Also, this:
Bradford wrote:I also enjoyed the article, but I'd like to comment on its style, rather than substance. Perhaps I'm wrong, but there was something different about this one. It had a particular tone to it that I don't recall from any other articles, and I can't quite put my finger on it. Romantic, wistful; both those words come to mind but neither quite fit. You just seemed to give your statements some dramatic embellishments that very nicely suited the subject. Or maybe it's just me, but that's something that seemed to jump out at me.
It should be plain that this review is very different in tone from all the others, but then this
game is very different from all the others. The tone is not something I consciously strived for: the thoughts this game engendered in my mind were of a kind compelling me to express them in this manner. Which is how it should be: tone and style should not be arbitrarily chosen -- they must be determined by the subject matter.

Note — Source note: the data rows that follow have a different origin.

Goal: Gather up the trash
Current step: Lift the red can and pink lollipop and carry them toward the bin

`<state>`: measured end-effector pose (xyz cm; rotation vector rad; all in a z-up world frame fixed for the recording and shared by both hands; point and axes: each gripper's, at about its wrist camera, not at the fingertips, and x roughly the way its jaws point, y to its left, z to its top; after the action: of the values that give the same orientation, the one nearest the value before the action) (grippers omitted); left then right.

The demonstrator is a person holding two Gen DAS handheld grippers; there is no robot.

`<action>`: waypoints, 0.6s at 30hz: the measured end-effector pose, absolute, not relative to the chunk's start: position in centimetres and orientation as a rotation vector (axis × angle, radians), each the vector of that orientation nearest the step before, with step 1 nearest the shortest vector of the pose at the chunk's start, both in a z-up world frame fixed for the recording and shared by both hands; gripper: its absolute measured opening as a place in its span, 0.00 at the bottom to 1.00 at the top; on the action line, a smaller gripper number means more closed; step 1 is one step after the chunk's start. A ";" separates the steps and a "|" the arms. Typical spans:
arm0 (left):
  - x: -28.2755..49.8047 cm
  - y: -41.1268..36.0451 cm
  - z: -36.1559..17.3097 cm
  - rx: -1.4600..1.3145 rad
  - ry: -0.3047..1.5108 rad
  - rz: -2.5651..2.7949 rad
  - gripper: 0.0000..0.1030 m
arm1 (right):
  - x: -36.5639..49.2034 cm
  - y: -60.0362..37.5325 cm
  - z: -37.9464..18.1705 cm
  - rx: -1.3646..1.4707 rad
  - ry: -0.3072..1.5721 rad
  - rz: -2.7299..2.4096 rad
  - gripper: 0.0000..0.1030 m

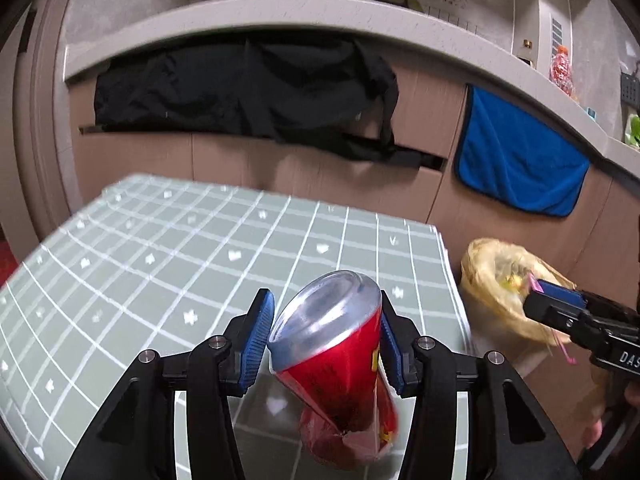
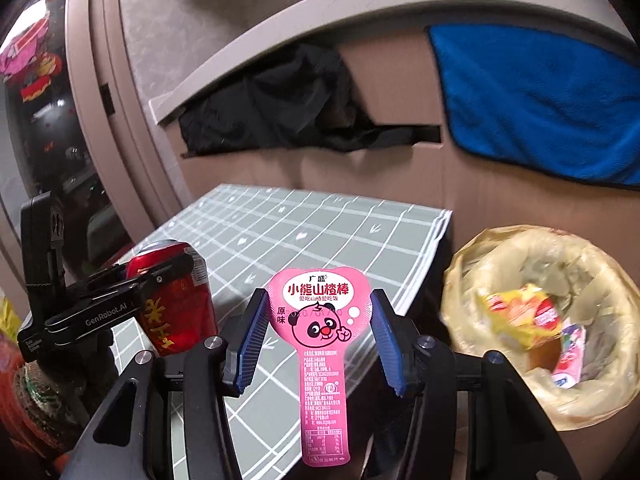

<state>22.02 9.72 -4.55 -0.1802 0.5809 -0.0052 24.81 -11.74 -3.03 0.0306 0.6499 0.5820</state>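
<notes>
Red aluminium fills your left wrist view: the can (image 1: 336, 356) is pinched between the blue pads (image 1: 258, 340) of the left hand-held gripper (image 1: 326, 338), tilted, with its silver end toward the lens and its lower body already crumpled, hanging above the checked table (image 1: 160, 264). That dented wall is your risk; the pads bear on a sloping, yielding surface, so a quick swing could let the can twist and slip out onto the table or the floor. Off to the right sits the lined trash bin (image 1: 480, 264), and the right hand-held gripper (image 1: 538, 286) is reaching over its rim, so bringing the can across now could knock the two tools together. In your right wrist view, the pink snack wrapper (image 2: 320, 360) stands between the fingers, yet both pads (image 2: 252, 340) look well clear of its edges; the jaws stand wide, and you cannot tell from here what, if anything, holds it. If it is already loose, it is light and flat and may flutter short, landing on the table edge (image 2: 424, 248) rather than in the trash bin (image 2: 464, 280), which lies to the right of the fingers, not under them. The left hand-held gripper (image 2: 168, 276) with the can (image 2: 180, 308) waits on the left.
</notes>
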 end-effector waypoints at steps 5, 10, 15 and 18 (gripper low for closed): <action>21.8 10.4 -5.6 -0.217 0.621 -0.037 0.49 | 24.8 -10.3 -3.9 0.000 0.671 0.598 0.46; 21.9 10.3 -7.2 -0.242 0.672 -0.060 0.49 | 25.0 -9.9 -4.6 -0.008 0.693 0.596 0.46; 21.9 9.8 -8.0 -0.236 0.731 -0.081 0.53 | 25.3 -10.1 -5.1 0.003 0.715 0.593 0.46; 21.4 10.0 -7.3 -0.247 0.733 -0.100 0.59 | 25.3 -10.2 -5.3 0.004 0.721 0.590 0.46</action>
<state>21.38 9.99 -7.28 -0.2469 0.7328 -0.1003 25.25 -10.23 -5.29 0.0040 0.7211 0.5900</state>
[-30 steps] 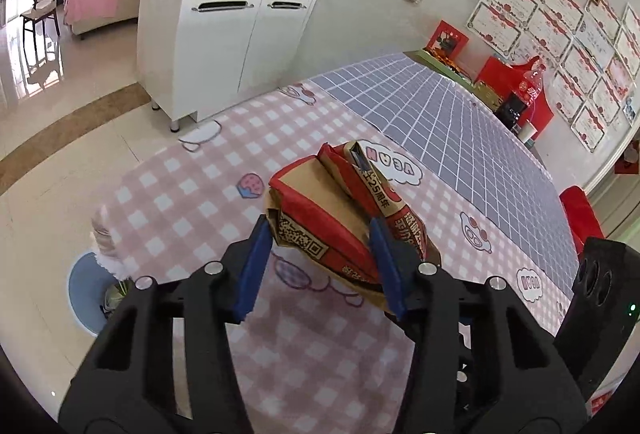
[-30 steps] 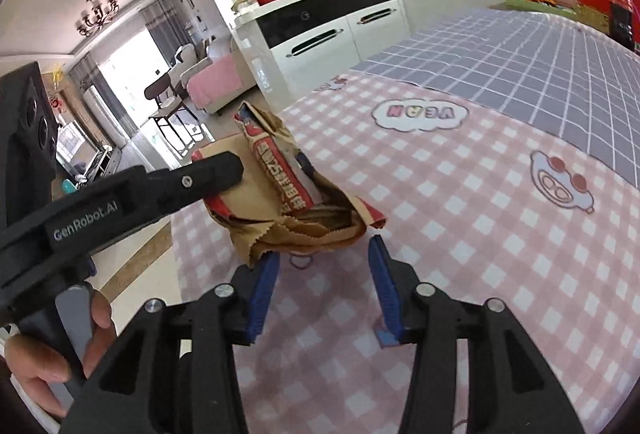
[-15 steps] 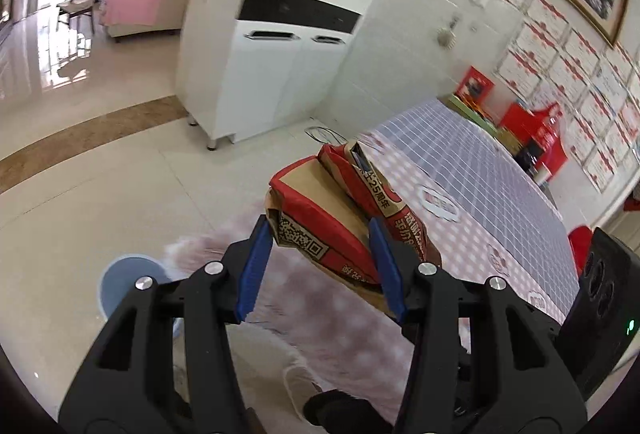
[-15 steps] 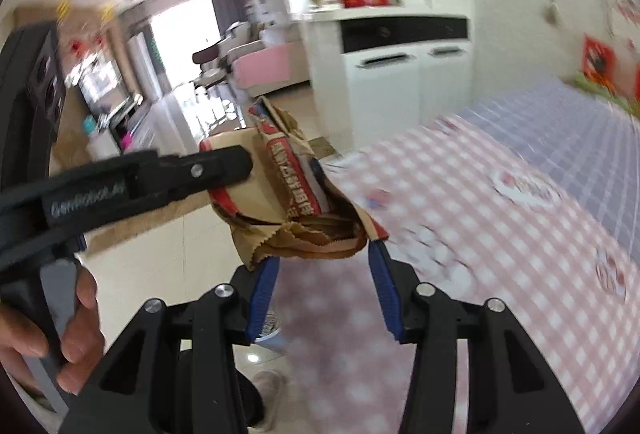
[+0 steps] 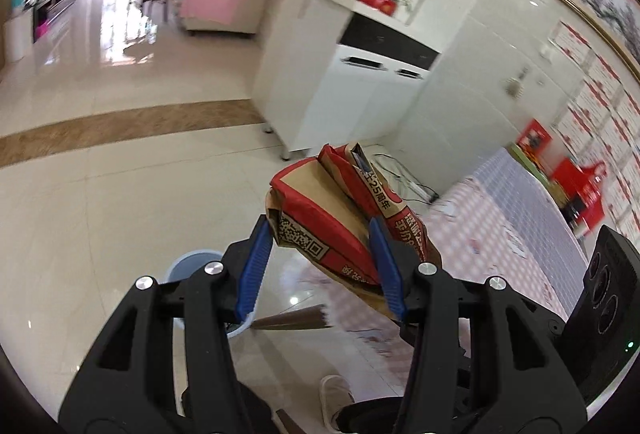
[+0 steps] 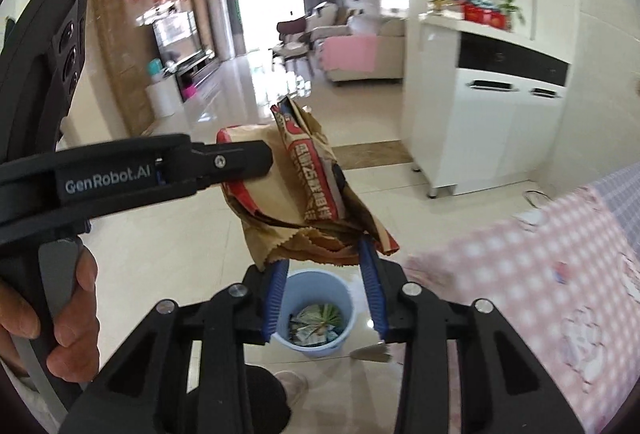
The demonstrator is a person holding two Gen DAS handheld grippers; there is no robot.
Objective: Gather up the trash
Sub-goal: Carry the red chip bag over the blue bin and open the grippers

At bottom is the difference between reviewing an
original game, and a
mere update. You will see much better what I mean if you read the next couple of reviews I am writing (all of which deal with original games), and an upcoming article which explains that what in real-life we call "games", in the electronic world we call "genres". When you review a genre, then, i.e. an original game, you must necessarily take larger views (if you are at all capable of taking them, that is) and your thought will of necessity wander into broader ideas, meaning philosophical ones, with the result being the kind of writing you just witnessed. When, on the other hand, you review Street Fighter ver. 2.653432, your writing will necessarily be more pedestrian, since all you have to talk about are minute changes (see, for example, my
Windy X Windam review). It is only a mediocre and confused writer who will attempt to seem profound at all times, even when the subject matter does not warrant it, with the result being that he comes off as intolerably pretentious and ridiculous (see Tim Rogers and the New Games Artfags).